Green Economy
Arriva il decreto contro il greenwashing, multe alle imprese per la pubblicità ingannevole
Il provvedimento recepisce la direttiva (UE) 2024/825, che punta a responsabilizzare cittadini e imprese nella transizione ecologica, introducendo nuove regole
Il Consiglio dei ministri del 5 novembre 2025 ha approvato, in fase preliminare, un nuovo decreto contro il greenwashing, che multa le pratiche commerciali scorrette, legate alla sostenibilità ambientale. Negli ultimi anni, la crescente attenzione verso l’ambiente ha portato molte aziende a promuovere la propria immagine “green”. Tuttavia, non sempre queste affermazioni corrispondono a realtà. E proprio in questo contesto che si inserisce il provvedimento. Quello che fa, in particolare, è introdurre specifiche regole per prodotti e servizi che dichiarano di essere “ecologici”, “sostenibili” o “a basso impatto” In questo modo, oltre che responsabilizzare cittadini e imprese nella transizione ecologica, si vuole migliorare la qualità e la veridicità delle informazioni fornite ai consumatori.
Cosa prevede il decreto contro il greenwashing
Il decreto vieta l’uso di attestazioni e indicazioni generiche o non comprovate.

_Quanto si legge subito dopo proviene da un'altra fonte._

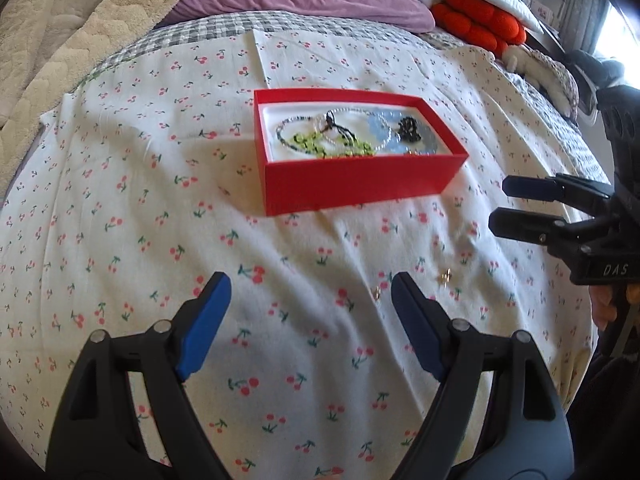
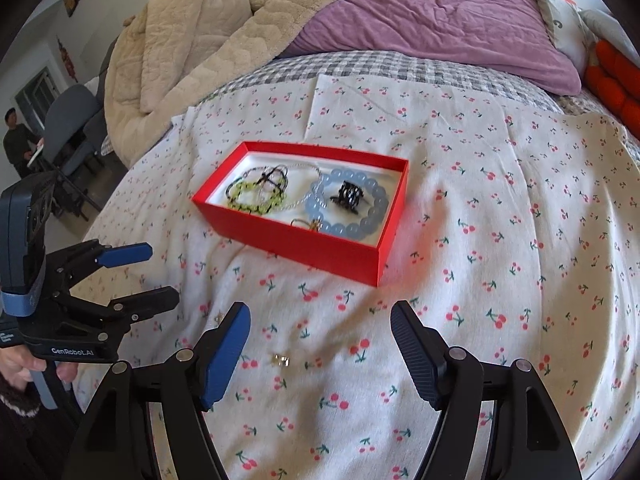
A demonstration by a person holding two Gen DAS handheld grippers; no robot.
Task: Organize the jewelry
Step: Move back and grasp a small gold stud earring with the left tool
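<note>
Both tools [image 1: 310, 292] [image 2: 320, 320] gape empty; red box [image 2: 340, 254] holds blue bead bracelet [image 2: 348, 208], green beads [image 2: 256, 198].

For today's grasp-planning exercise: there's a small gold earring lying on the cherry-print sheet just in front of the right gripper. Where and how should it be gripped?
Come straight down from above with the right gripper, whose jaws are open. The small gold earring lies low on the soft cherry-print sheet, so no side is exposed. Close the fingertips across its narrow width, pressing slightly into the fabric. Its finer shape is too small to make out.
</note>
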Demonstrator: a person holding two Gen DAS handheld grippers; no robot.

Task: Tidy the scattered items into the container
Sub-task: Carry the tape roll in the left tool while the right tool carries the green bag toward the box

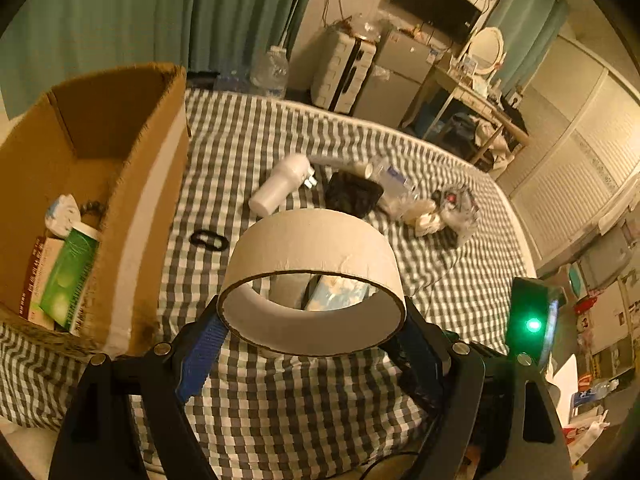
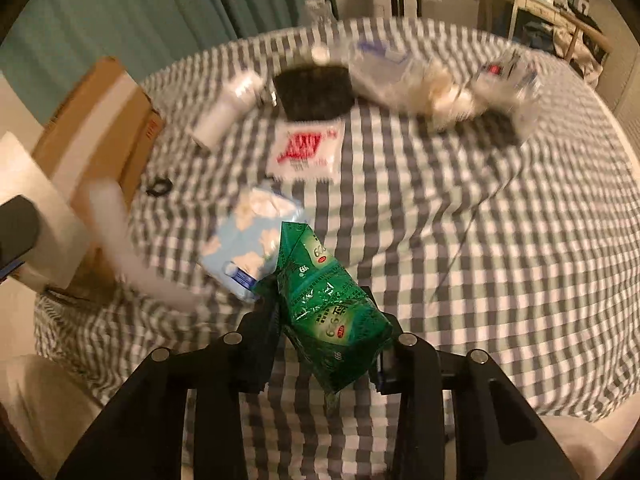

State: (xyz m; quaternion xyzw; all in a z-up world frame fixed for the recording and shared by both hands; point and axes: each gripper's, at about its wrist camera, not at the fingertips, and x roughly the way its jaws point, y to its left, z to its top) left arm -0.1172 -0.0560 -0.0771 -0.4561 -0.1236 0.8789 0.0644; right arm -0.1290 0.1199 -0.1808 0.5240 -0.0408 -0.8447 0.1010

Le imprese cioè non potranno più utilizzare termini come “eco”, “verde”, “sostenibile” o “amico dell’ambiente” se non supportati da prove scientifiche verificabili o da certificazioni ufficiali. Sono poi previste sanzioni per le dichiarazioni ingannevoli. Chi induce in errore i consumatori con pubblicità o etichette fuorvianti rischierà multe significative e la rimozione delle informazioni false. Per questo motivo, con l’entrata in vigore del decreto ci sarà anche l’obbligo di trasparenza sulle caratteristiche ambientali dei prodotti. Le aziende dovranno indicare chiaramente l’impatto ambientale reale dei propri prodotti, in modo che il consumatore possa fare scelte consapevoli.
Sono tutte pratiche e regole che vogliono ridurre al minimo ed eliminare il cosiddetto greenwashing, ovvero la pratica di vantare qualità ambientali inesistenti o non dimostrabili solo per trarne vantaggio reputazionale e commerciale. Trattandosi di un fenomeno diventato sempre più diffuso, genera sempre più confusione tra i consumatori e sfiducia nei confronti delle vere imprese sostenibili.
Arriva l’etichetta armonizzata europea
Sempre per ridurre gli sprechi, un altro punto del decreto contro il greenwashing riguarda la lotta all’obsolescenza programmata. Si tratta cioè della tendenza di alcuni prodotti a guastarsi o diventare obsoleti troppo presto, costringendo il consumatore a sostituirli. Per contrastare questa pratica, il decreto introduce l’etichetta armonizzata europea che informerà in modo chiaro sulla garanzia commerciale di durabilità del prodotto. In questo modo, si spera di spingere le imprese a progettare beni più resistenti e riparabili, favorendo la circolarità dei consumi.